Technical Definitions of Base Units (Simplified explanations)
In the world of metrology (the science of measurement), seven base units serve as the foundation for all other units. In 2019, these base units were redefined to make them more accurate and stable. Here's a simple explanation of each:
Kilogram (kg) - A unit of mass (how much stuff is in something). Now defined using the Planck constant, a number found in quantum physics.
Meter (m) - A unit of length (how long something is). It's defined as the distance light travels in a vacuum in a specific time (about 1/299,792,458 of a second).
Second (s) - A unit of time. It's defined based on the vibrations of a cesium-133 atom, which is incredibly stable and accurate.
Ampere (A) - A unit of electric current (how much electricity is flowing). It's now defined using the elementary electric charge, which is the charge carried by a single electron.
Kelvin (K) - A unit of temperature. Defined using the Boltzmann constant, which relates the energy of particles in a system to its temperature.
Mole (mol) - A unit to count particles, like atoms or molecules. Defined using the Avogadro constant, which is the number of particles in one mole (about 6.022 x 10^23 particles).
Candela (cd) - A unit of luminous intensity (how bright a light source is). Defined based on the light emitted by a specific type of light source, called a "blackbody radiator," at a certain temperature.
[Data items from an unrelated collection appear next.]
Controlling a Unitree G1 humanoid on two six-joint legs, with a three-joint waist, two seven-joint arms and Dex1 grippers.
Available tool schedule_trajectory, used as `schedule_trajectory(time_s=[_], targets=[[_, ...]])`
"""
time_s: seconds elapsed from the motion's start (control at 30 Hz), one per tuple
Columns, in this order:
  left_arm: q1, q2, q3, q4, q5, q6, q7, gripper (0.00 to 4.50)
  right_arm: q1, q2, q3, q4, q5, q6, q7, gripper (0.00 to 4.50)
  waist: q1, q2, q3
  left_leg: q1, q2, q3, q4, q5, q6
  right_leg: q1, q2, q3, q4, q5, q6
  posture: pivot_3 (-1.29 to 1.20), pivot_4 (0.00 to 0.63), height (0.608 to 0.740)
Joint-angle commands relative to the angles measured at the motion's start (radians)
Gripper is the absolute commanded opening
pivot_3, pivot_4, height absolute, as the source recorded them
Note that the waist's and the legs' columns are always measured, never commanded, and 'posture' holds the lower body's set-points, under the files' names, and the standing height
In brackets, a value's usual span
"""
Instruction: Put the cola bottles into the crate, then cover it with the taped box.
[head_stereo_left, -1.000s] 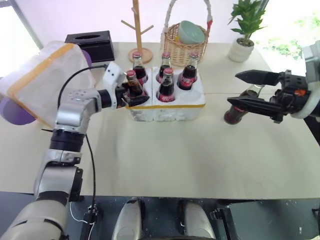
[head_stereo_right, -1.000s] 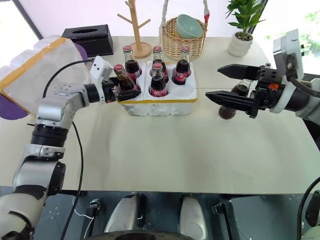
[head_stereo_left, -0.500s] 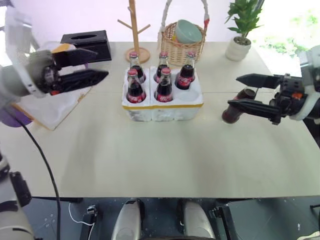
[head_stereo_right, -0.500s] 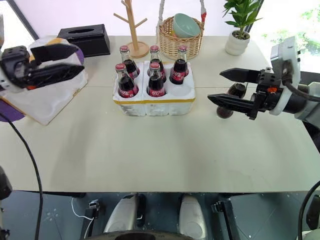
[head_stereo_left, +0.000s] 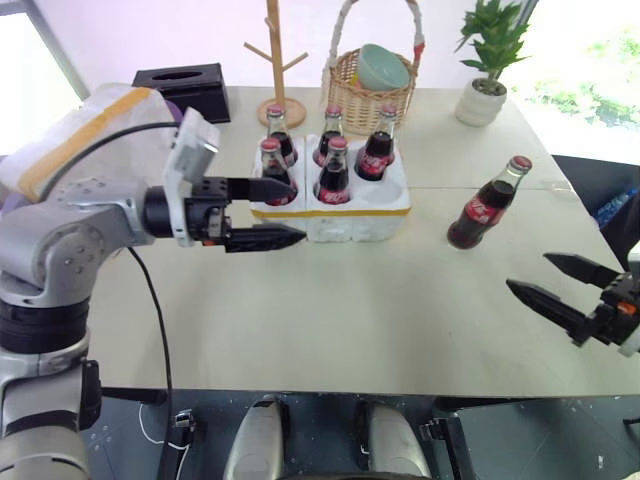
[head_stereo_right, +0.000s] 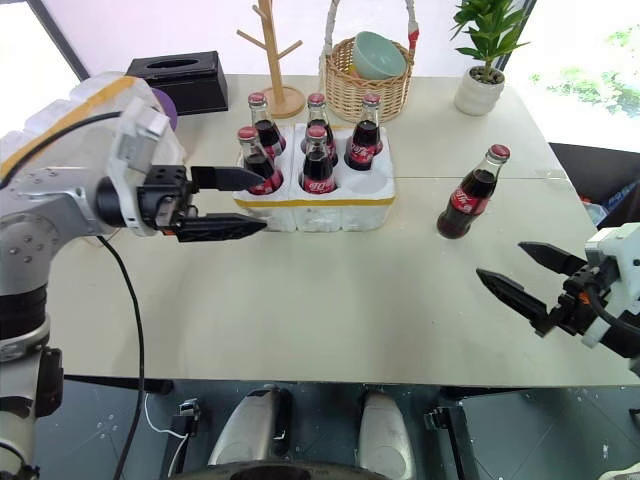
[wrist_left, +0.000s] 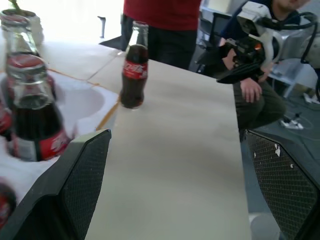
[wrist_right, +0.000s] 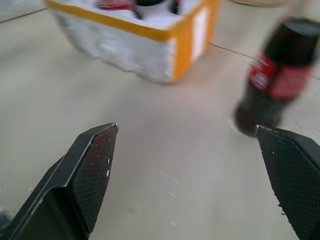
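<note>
Five bottles are sitting in the crate, leaving its front right slot empty; the sixth bottle is standing on the table, well apart to the crate's right. Both grippers are empty with jaws spread wide: the left gripper is hovering just left of the crate's front, the right gripper is hanging low, nearer than the loose bottle. The box is waiting at far left, so one insertion and the covering are remaining.

Five bottles in crate — sixth bottle right, on table
</note>
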Motion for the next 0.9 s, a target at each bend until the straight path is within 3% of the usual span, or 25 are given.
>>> schedule_trajectory(time_s=[0.03,0.17,0.6,0.9], targets=[[-0.026,-0.011,-0.029,0.003,0.033,-0.051,-0.01,4.45,-0.094,0.093,0.063,0.015,-0.047,-0.073,-0.165,4.5,-0.007,0.0,0.0,0.0,0.0,0.0,0.0,0.0,0.0,0.0,0.0,0.0,0.0,0.0,0.0,0.0,0.15,0.736],[-0.037,-0.026,-0.042,0.015,0.048,-0.068,0.001,4.45,-0.181,0.182,0.143,0.098,-0.082,-0.134,-0.24,4.5,-0.008,0.001,0.0,0.001,0.0,0.0,-0.002,0.0,0.0,-0.001,0.001,0.001,0.001,0.001,0.002,0.0,0.15,0.736],[-0.038,-0.065,-0.048,0.005,0.056,-0.079,0.041,4.45,-0.464,0.194,0.401,0.524,-0.279,-0.358,-0.228,4.5,-0.009,0.002,0.0,0.0,0.0,0.0,-0.003,0.0,0.0,-0.001,0.001,0.001,0.001,0.002,0.003,0.0,0.15,0.736],[-0.054,-0.06,-0.06,0.021,0.076,-0.088,0.036,4.45,-0.718,0.212,0.458,0.912,-0.349,-0.516,-0.208,4.5,-0.012,0.002,0.0,0.0,0.0,0.0,-0.003,0.0,0.0,-0.001,0.001,0.001,0.0,0.002,0.003,0.0,0.15,0.736]])
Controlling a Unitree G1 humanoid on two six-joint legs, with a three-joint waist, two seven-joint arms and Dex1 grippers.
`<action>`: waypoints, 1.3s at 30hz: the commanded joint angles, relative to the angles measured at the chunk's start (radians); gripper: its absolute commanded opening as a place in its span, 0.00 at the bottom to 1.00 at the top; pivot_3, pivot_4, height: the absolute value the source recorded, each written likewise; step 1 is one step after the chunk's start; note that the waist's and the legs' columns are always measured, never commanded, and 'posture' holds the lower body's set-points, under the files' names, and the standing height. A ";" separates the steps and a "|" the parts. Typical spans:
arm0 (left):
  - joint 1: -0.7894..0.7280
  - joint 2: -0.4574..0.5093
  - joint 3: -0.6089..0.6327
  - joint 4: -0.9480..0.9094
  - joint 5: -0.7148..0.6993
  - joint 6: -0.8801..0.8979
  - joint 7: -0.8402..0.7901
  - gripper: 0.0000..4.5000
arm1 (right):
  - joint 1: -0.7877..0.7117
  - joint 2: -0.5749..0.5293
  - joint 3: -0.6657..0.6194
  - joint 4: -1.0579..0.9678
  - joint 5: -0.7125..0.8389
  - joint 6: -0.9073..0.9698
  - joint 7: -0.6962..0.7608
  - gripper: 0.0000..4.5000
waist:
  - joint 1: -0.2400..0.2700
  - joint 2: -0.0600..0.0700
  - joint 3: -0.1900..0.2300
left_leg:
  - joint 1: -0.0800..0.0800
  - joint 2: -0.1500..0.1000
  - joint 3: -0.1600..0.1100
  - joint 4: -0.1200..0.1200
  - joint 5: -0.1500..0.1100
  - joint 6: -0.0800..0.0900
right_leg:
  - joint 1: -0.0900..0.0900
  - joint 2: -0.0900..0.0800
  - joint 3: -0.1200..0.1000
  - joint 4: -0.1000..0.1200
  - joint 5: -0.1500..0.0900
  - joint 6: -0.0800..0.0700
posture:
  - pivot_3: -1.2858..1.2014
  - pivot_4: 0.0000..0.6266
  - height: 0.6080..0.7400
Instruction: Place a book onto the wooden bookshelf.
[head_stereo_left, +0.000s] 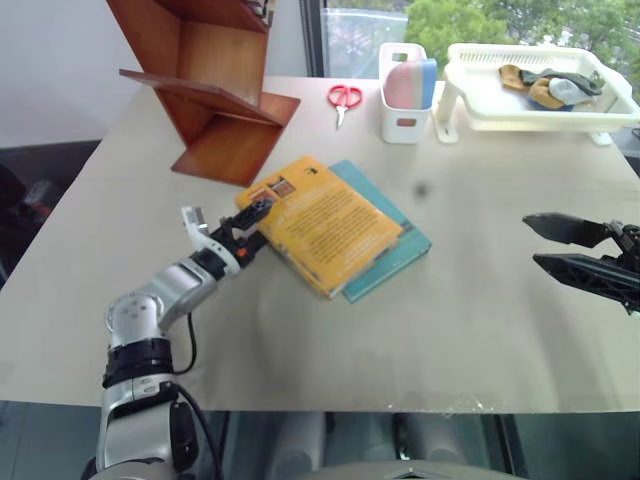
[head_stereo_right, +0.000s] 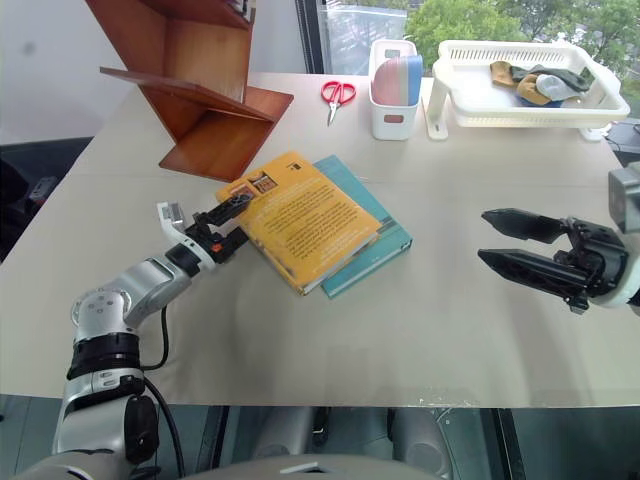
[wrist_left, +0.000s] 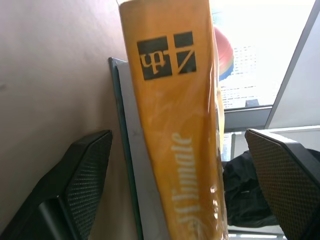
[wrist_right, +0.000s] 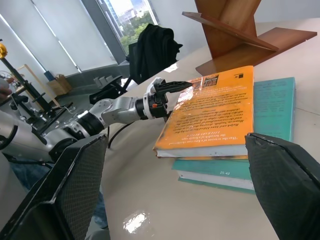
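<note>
The thick yellow-orange book (head_stereo_left: 320, 225) lies flat on top of a thinner teal book (head_stereo_left: 395, 255) in the middle of the table. My left gripper (head_stereo_left: 255, 222) is level at the yellow book's near-left corner and open. Its fingers (wrist_left: 82, 175) stand on either side of the spine (wrist_left: 175, 140), with gaps showing on both sides. The reddish-brown wooden bookshelf (head_stereo_left: 210, 90) with slanted boards stands at the far left, just beyond the books. My right gripper (head_stereo_right: 484, 236) hovers open over the table's right side, pointing toward the books with nothing between its fingers.
Red scissors (head_stereo_left: 345, 98) lie at the back centre. Beside them stands a white bin (head_stereo_left: 403, 95) holding pink and blue items. A white basket (head_stereo_left: 540, 90) with cloths sits at the back right. Bare tabletop runs between the books and my right gripper.
</note>
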 joint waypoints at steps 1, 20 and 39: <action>-0.014 -0.009 0.041 0.011 0.017 0.020 -0.022 0.76 | 0.011 -0.001 -0.029 -0.031 0.015 -0.019 -0.005 1.00 | 0.000 0.000 0.000 | 0.000 0.000 0.000 0.000 0.000 0.000 | 0.000 0.000 0.000 0.000 0.000 0.000 | 0.52 0.24 1.00; -0.221 -0.023 0.064 -0.404 -0.333 0.073 0.171 0.11 | -0.042 -0.005 0.008 0.006 0.023 -0.033 -0.004 1.00 | 0.009 -0.004 0.002 | -0.003 -0.001 -0.003 0.001 0.000 0.000 | 0.000 -0.002 -0.003 -0.001 0.000 0.001 | 0.52 0.24 1.00; -0.763 0.292 -0.407 -0.367 1.058 -0.890 -0.701 0.11 | -0.091 -0.011 -0.039 0.082 0.018 -0.060 0.005 1.00 | 0.009 -0.004 0.004 | -0.005 -0.002 0.003 -0.002 0.002 -0.003 | -0.001 0.002 -0.004 -0.008 0.000 0.001 | 0.52 0.24 1.00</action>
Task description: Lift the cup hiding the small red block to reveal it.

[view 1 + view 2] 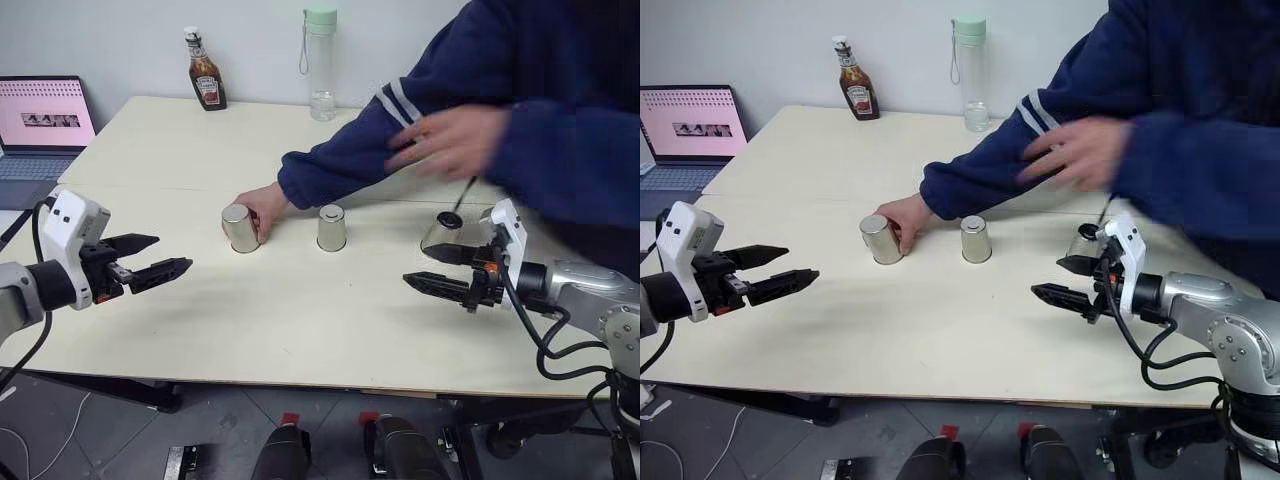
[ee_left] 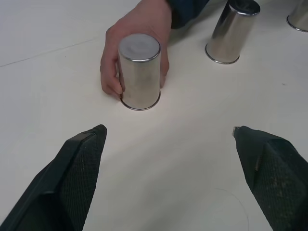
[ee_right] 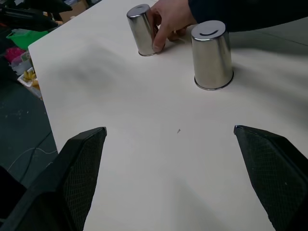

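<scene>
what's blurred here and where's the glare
Left eye view: the person's raised hand is motion-smeared, while the hand on the left upturned shiny steel cup is sharp. Right wrist view: a curved highlight sits on the near steel cup's base.

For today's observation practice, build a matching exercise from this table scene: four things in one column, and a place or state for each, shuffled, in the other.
Things
1. ketchup bottle
2. laptop
3. left cup
4. left gripper

States
A. held by a person's hand
B. open, holding nothing
C. far table edge, beside the water bottle
D. off the table's left side, screen lit

Pairs: 1-C, 2-D, 3-A, 4-B
</scene>
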Robot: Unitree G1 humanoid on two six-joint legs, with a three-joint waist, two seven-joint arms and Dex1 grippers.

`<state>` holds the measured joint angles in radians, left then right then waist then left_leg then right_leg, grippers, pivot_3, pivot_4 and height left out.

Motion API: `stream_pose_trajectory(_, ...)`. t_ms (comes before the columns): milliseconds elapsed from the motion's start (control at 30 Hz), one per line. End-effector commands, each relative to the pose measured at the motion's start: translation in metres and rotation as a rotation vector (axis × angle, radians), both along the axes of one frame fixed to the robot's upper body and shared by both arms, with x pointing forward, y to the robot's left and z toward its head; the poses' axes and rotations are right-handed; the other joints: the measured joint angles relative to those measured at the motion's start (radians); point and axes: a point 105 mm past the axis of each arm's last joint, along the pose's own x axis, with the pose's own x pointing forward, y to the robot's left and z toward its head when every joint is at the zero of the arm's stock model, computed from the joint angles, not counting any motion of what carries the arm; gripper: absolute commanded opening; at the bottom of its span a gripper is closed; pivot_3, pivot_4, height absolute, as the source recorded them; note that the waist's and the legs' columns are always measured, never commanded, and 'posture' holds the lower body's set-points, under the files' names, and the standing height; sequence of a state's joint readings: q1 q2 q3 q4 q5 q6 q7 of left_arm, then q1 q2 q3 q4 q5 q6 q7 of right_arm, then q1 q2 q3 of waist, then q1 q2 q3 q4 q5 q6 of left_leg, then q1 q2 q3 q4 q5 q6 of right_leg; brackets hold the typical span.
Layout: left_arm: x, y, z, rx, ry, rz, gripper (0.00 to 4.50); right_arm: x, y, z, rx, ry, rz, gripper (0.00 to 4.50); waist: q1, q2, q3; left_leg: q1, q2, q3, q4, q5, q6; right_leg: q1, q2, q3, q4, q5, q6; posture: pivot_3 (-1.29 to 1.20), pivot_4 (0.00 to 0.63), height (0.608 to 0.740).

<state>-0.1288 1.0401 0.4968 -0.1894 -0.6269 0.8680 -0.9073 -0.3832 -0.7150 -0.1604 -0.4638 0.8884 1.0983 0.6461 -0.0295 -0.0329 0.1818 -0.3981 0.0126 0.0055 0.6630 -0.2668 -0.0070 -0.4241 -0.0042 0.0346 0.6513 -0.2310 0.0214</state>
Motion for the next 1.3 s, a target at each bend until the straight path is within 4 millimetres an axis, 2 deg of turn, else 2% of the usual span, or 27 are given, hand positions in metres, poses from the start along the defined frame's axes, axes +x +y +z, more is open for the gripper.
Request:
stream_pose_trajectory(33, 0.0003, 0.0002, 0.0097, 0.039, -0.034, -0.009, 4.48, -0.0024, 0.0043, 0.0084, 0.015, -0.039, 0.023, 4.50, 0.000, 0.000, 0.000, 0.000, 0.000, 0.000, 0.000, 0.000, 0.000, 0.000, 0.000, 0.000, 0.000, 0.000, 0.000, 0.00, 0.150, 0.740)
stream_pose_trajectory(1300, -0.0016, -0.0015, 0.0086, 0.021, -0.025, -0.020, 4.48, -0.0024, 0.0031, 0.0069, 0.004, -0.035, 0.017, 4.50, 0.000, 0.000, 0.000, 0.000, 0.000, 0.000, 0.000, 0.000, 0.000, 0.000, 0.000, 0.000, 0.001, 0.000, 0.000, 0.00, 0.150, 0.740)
These new definitions make the base units more accurate and reliable, and they are all based on unchanging natural phenomena, ensuring long-term stability.
Derived Units
Derived units are calculated from the base units through powers, products, or quotients. Examples of derived units include area, volume, and velocity. Velocity, for instance, is measured in meters per second and is derived from the base units of length and time.
Calibration and Traceability
Calibration ensures consistency and accuracy of instrument readings. It is the process of determining the accuracy of an instrument by comparing its readings to a known standard. Traceability is the property of a measurement result that can be related to a documented, unbroken chain of calibrations, each contributing to measurement uncertainty. This ensures that measurements are traceable to national or international standards.
The Chain of Unbroken Documentation
The chain of unbroken documentation starts with the SI unit, which is then calibrated by a national lab. The national lab then issues calibration certificates to third-party laboratories, which in turn calibrate equipment used by organizations. Finally, the metrology department within an organization calibrates its instruments using the calibrated equipment.
Conclusion
Metrology plays a crucial role in ensuring the accuracy and consistency of measurements for quality engineers. Understanding the seven base units, derived units, calibration, and traceability is essential for maintaining high-quality products and services in any industry. By adhering to internationally accepted standards, organizations can ensure that their measurements are accurate and reliable, ultimately leading to better products and increased customer satisfaction.